To enhance accountability and transparency, the Dodd-Frank Act establishes a comprehensive framework for regulating the over-the-counter swaps markets. Among other things, the Act establishes business conduct standards for “security-based swap dealers” and “major security-based swap participants” whenever those entities act as advisors to “special entities” or engage in security-based swap transactions with counterparties, including those that are “special entities.”
Special entities include federal agencies, states and political subdivisions, employee benefit plans and governmental plans as defined under the ERISA, and endowments.
The SEC worked closely with the U.S. Commodity Futures Trading Commission (CFTC) at all stages of this rulemaking. The CFTC previously adopted rules with respect to the business conduct standards of swap dealers and major swap participants. Commission staff also has consulted with representatives of the other federal financial regulators and with Department of Labor representatives on this rulemaking.
The final rules become effective 60 days after publication in the Federal Register. These rules also establish a separate compliance date, which is based on the compliance date of the registration rules for security-based swap dealers and major security-based swap participants, with two exceptions as discussed below.
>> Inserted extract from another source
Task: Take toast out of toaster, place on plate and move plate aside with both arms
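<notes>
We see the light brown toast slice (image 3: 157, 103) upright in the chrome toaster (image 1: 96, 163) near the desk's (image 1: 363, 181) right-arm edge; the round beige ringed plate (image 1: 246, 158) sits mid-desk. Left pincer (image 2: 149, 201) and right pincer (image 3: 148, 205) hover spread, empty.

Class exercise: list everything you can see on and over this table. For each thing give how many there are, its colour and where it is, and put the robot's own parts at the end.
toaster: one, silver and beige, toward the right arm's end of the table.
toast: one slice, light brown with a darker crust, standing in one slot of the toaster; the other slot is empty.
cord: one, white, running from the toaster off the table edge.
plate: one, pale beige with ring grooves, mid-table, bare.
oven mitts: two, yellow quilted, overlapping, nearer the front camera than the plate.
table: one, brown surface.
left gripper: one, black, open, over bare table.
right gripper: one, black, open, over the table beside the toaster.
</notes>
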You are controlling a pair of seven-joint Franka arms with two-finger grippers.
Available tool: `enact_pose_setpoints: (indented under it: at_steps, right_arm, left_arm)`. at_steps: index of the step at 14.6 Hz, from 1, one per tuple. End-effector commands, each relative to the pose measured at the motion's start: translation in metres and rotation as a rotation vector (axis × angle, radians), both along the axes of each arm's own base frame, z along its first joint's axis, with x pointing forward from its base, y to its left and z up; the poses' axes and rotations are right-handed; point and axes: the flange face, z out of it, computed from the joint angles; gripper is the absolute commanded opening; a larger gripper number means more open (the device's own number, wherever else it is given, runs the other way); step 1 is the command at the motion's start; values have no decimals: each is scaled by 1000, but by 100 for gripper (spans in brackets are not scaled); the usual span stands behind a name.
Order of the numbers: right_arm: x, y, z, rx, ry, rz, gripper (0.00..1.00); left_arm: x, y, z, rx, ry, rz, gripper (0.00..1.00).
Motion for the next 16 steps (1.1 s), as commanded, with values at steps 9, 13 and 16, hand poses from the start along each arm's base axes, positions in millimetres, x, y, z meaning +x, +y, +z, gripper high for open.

The compliance date for application of the customer protection requirements described in Rule 3a71-3(c) to any security-based swap transaction of a foreign security-based swap dealer that is arranged, negotiated, or executed by personnel of the foreign security-based swap dealer (or its agent) located in a U.S. branch or office (as described in Rule 3a71-3(a)(8)(i)(B)) is the later of (a) 12 months following publication in the Federal Register, or (b) the compliance date of the registration rules for security-based swap dealers and major security-based swap participants. The substituted compliance rule becomes effective 60 days after publication, without a separate compliance date.